DIRECTIONS
Set down all of the lines below exactly as they are given.

━━━━━ GIVEN RECORDS

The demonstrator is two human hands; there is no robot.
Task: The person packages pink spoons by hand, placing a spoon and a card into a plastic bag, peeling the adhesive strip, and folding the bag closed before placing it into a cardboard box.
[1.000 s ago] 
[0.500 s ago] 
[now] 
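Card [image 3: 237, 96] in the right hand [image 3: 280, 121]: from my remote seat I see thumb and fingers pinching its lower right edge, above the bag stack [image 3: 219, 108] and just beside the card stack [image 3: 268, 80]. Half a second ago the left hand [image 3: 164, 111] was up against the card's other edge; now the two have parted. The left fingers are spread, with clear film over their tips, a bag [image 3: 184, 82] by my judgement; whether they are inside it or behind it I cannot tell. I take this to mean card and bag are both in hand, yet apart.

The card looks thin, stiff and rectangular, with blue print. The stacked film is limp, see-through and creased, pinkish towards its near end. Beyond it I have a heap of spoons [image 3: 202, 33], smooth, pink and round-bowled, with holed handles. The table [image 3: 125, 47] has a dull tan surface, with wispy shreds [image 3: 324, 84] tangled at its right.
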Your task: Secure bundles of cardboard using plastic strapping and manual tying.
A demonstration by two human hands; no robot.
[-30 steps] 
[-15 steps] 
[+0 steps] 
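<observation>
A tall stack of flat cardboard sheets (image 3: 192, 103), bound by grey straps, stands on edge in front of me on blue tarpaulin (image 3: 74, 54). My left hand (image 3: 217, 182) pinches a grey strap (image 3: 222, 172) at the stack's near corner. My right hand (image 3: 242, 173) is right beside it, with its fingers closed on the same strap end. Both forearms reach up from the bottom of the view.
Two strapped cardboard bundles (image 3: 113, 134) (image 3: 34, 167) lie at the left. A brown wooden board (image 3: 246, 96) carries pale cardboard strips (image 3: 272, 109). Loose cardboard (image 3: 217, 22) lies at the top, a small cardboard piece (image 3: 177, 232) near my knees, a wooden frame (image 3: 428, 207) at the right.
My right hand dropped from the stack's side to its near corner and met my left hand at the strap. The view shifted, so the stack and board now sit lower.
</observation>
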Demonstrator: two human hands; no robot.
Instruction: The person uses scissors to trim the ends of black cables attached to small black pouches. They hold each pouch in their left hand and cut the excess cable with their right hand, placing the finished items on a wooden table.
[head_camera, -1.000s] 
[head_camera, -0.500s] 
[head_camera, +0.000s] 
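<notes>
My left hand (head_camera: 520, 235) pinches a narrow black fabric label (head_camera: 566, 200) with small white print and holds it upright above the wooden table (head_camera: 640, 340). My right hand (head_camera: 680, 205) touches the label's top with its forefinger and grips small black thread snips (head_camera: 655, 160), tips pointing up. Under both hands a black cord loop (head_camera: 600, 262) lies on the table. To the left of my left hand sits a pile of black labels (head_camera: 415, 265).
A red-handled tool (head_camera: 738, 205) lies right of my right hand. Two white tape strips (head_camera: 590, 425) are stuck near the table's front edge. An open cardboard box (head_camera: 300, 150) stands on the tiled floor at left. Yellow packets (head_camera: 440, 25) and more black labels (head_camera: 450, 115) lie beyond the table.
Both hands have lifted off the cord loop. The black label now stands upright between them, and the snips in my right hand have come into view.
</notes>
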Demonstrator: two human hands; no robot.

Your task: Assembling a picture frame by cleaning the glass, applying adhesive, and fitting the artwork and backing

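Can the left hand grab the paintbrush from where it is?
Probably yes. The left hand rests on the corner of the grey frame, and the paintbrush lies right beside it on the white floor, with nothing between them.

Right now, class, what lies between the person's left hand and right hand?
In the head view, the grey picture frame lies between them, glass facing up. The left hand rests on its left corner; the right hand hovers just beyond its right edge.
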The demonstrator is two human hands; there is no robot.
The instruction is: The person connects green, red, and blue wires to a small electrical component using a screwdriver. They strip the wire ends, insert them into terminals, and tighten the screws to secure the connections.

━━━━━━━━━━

RESPONSE TO THE TASK
The demonstrator is two human hands; there is no robot.
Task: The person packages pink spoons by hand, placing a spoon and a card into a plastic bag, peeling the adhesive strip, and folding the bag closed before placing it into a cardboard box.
[1.000 s ago] 
[0.500 s ago] 
[now] 
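Card [image 3: 237, 96] in the right hand [image 3: 280, 121]: from my remote seat I see thumb and fingers pinching its lower right edge, above the bag stack [image 3: 219, 108] and just beside the card stack [image 3: 268, 80]. Half a second ago the left hand [image 3: 164, 111] was up against the card's other edge; now the two have parted. The left fingers are spread, with clear film over their tips, a bag [image 3: 184, 82] by my judgement; whether they are inside it or behind it I cannot tell. I take this to mean card and bag are both in hand, yet apart.

The card looks thin, stiff and rectangular, with blue print. The stacked film is limp, see-through and creased, pinkish towards its near end. Beyond it I have a heap of spoons [image 3: 202, 33], smooth, pink and round-bowled, with holed handles. The table [image 3: 125, 47] has a dull tan surface, with wispy shreds [image 3: 324, 84] tangled at its right.
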Your task: Secure bundles of cardboard using plastic strapping and manual tying.
A demonstration by two human hands; no robot.
[-30 steps] 
[-15 steps] 
[+0 steps] 
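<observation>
A tall stack of flat cardboard sheets (image 3: 192, 103), bound by grey straps, stands on edge in front of me on blue tarpaulin (image 3: 74, 54). My left hand (image 3: 217, 182) pinches a grey strap (image 3: 222, 172) at the stack's near corner. My right hand (image 3: 242, 173) is right beside it, with its fingers closed on the same strap end. Both forearms reach up from the bottom of the view.
Two strapped cardboard bundles (image 3: 113, 134) (image 3: 34, 167) lie at the left. A brown wooden board (image 3: 246, 96) carries pale cardboard strips (image 3: 272, 109). Loose cardboard (image 3: 217, 22) lies at the top, a small cardboard piece (image 3: 177, 232) near my knees, a wooden frame (image 3: 428, 207) at the right.
My right hand dropped from the stack's side to its near corner and met my left hand at the strap. The view shifted, so the stack and board now sit lower.
</observation>
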Demonstrator: two human hands; no robot.
Instruction: The person uses scissors to trim the ends of black cables attached to small black pouches. They hold each pouch in their left hand and cut the excess cable with their right hand, placing the finished items on a wooden table.
[head_camera, -1.000s] 
[head_camera, -0.500s] 
[head_camera, +0.000s] 
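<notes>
My left hand (head_camera: 520, 235) pinches a narrow black fabric label (head_camera: 566, 200) with small white print and holds it upright above the wooden table (head_camera: 640, 340). My right hand (head_camera: 680, 205) touches the label's top with its forefinger and grips small black thread snips (head_camera: 655, 160), tips pointing up. Under both hands a black cord loop (head_camera: 600, 262) lies on the table. To the left of my left hand sits a pile of black labels (head_camera: 415, 265).
A red-handled tool (head_camera: 738, 205) lies right of my right hand. Two white tape strips (head_camera: 590, 425) are stuck near the table's front edge. An open cardboard box (head_camera: 300, 150) stands on the tiled floor at left. Yellow packets (head_camera: 440, 25) and more black labels (head_camera: 450, 115) lie beyond the table.
Both hands have lifted off the cord loop. The black label now stands upright between them, and the snips in my right hand have come into view.
</notes>
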Demonstrator: two human hands; no robot.

Your task: Assembling a picture frame by cleaning the glass, applying adhesive, and fitting the artwork and backing

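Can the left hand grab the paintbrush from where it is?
Probably yes. The left hand rests on the corner of the grey frame, and the paintbrush lies right beside it on the white floor, with nothing between them.

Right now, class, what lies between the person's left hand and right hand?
In the head view, the grey picture frame lies between them, glass facing up. The left hand rests on its left corner; the right hand hovers just beyond its right edge.
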The demonstrator is two human hands; there is no robot.
The instruction is: The person connects green, red, and blue wires to a small electrical component using a screwdriver. They strip the wire ends, insert them into terminals, and tighten the screws to secure the connections.

This answer is now finished.